States are spending billions of dollars per year on corporate tax credits, cash grants and other economic development subsidies that often require little if any job creation and lack wage and benefit standards covering workers at subsidized companies.

These are the key findings of “Money for Something: Job Creation and Job Quality Standards in State Economic Development Subsidy Programs”, a 51-state “report card” study published today by Good Jobs First, a non-profit, non-partisan research center based in Washington, DC.

“With unemployment still so high, taxpayers have a right to expect that economic development investments create significant numbers of quality jobs,” said Good Jobs First Executive Director Greg LeRoy. “The days of ‘no strings attached’ are largely gone, but the fine print in many states is still full of gaps and loopholes.”

Oklahoma was found to do the 6th best job of applying job standards to major subsidy programs, coming behind only Nevada, North Carolina, Vermont, Iowa, and Maryland.  Among Oklahoma’s individual subsidies, the Quality Jobs and 21st Century Quality Jobs Programs earned the highest marks, with 109/100 and 95/100 points respectively.

Other Oklahoma subsidies did not fare so well. The lowest performing Oklahoma program was the Investment/New Jobs Income Tax Credit, which received only 25/100 points. This credit was placed under a two-year moratorium in 2010 and is now under review by the Task Force for the Study of Tax Credits and Economic Incentives. At a meeting of the task force, Rep. David Dank called the lack of caps, controls, or transparency for the Investment/New Jobs credit “a disgrace for the state.” The program has an estimated $140 million in awarded but unused credits, with no limits on when companies can claim them.

To prevent the wasting of public money on handouts to businesses that may have little to no return for the state, we should extend the strong eligibility standards of the Quality Jobs program to every subsidy that is offered, or eliminate them entirely. And even the most well-designed subsidy should have a sunset provision and an annual cap so it doesn’t break the budget. (For more on this, see OK Policy’s issue brief on making tax breaks more accountable.)
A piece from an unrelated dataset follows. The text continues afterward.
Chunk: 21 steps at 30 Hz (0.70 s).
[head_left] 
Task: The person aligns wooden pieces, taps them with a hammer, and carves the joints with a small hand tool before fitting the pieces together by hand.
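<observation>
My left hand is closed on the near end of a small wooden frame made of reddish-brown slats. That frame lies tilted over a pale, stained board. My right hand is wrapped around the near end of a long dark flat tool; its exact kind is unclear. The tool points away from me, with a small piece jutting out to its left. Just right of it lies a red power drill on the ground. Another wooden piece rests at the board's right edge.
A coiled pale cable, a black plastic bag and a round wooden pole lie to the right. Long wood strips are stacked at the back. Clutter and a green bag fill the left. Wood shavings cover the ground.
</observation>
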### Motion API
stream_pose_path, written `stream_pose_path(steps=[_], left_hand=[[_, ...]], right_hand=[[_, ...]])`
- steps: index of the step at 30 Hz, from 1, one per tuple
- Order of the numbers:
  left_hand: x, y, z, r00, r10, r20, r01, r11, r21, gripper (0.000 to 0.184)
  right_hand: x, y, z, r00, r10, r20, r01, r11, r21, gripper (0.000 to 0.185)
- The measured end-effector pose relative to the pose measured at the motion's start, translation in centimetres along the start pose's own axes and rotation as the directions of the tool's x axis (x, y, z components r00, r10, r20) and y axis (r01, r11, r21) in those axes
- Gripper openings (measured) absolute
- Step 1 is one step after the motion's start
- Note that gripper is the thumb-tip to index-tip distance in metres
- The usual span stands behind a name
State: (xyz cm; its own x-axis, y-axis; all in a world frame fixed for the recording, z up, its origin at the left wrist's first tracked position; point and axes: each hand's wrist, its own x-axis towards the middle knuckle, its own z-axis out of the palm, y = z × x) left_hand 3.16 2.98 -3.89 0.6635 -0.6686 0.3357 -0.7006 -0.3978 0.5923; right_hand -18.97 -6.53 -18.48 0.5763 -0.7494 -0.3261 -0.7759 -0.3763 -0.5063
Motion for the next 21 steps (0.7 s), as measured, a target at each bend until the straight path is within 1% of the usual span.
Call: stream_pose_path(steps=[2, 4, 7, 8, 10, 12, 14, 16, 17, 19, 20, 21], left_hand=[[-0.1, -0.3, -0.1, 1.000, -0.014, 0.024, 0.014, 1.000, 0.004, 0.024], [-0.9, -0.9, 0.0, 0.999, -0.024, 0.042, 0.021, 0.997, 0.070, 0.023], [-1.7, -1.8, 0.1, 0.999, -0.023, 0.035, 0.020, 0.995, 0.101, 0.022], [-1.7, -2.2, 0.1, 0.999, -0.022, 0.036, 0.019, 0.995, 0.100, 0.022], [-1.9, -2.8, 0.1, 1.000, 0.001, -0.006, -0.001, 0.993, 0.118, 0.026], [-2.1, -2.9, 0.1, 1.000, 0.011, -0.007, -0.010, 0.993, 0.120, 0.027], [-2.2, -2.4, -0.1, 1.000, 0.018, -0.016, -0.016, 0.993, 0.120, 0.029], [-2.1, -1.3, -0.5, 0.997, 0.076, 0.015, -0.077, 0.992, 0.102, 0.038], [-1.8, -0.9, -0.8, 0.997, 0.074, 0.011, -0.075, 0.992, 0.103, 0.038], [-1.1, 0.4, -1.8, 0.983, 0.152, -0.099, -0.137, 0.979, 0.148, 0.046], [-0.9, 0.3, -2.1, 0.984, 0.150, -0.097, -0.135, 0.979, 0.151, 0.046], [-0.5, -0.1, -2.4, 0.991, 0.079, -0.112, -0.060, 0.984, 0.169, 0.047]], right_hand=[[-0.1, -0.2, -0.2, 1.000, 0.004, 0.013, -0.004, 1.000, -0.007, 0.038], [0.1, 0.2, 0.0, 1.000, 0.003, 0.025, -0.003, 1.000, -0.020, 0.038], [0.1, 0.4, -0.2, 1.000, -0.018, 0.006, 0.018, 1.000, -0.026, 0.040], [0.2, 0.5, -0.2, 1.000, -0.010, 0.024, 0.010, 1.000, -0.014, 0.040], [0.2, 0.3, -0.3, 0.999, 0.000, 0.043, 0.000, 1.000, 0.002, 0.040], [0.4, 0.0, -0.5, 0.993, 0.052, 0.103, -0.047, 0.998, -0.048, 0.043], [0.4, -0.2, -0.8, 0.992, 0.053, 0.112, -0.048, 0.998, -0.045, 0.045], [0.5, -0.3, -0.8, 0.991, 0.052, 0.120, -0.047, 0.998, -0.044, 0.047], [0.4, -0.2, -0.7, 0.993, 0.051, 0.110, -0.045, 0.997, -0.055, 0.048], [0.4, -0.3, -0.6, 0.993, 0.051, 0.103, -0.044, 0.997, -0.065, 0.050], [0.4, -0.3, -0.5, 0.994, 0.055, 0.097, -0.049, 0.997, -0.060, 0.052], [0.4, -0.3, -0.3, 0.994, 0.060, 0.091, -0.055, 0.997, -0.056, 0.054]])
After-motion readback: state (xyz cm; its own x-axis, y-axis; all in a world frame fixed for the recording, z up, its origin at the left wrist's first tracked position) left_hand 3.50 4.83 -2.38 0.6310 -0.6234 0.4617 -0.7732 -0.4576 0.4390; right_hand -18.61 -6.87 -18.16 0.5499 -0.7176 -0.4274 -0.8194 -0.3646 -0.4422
A tax break not mentioned in the Good Jobs First report but especially relevant to Oklahoma is the gross production tax rebate for oil and gas producers. We pay out millions of dollars in these rebates with no job creation requirements and no guarantees that we are not paying oil and gas companies to do what they would have done regardless of the handout.

Money for Something rates the performance standards and job quality requirements of 238 key subsidy programs from the 50 states and the District of Columbia that together cost more than $11 billion a year. Each program is rated on a scale of 0 to 100 (with extra credit for advanced features). The scores for the programs in each state are averaged to derive a state score. The report offers these policy recommendations:

  • Every subsidy should contain job creation, job retention or training requirements. Those should be strengthened by provisions barring employers from shifting existing jobs from other facilities and mandating that the jobs be kept in place for a minimum period.
  • Every job or training position in a subsidized facility should be covered by a wage standard, preferably tied to labor market averages and structured in a way that raises pay above market levels. They should also offer health coverage in which the employer contributes to the cost of the premium. These rules should also apply to part-time, temporary and contract workers.
  • Decent job standards do not guarantee that a program’s benefits will outweigh its costs. Sometimes the only sensible course of action is to eliminate a program altogether.

Note: Standards such as those rated here mean little if they are not enforced. In a companion report to be issued soon, Good Jobs First will grade the states on their enforcement practices.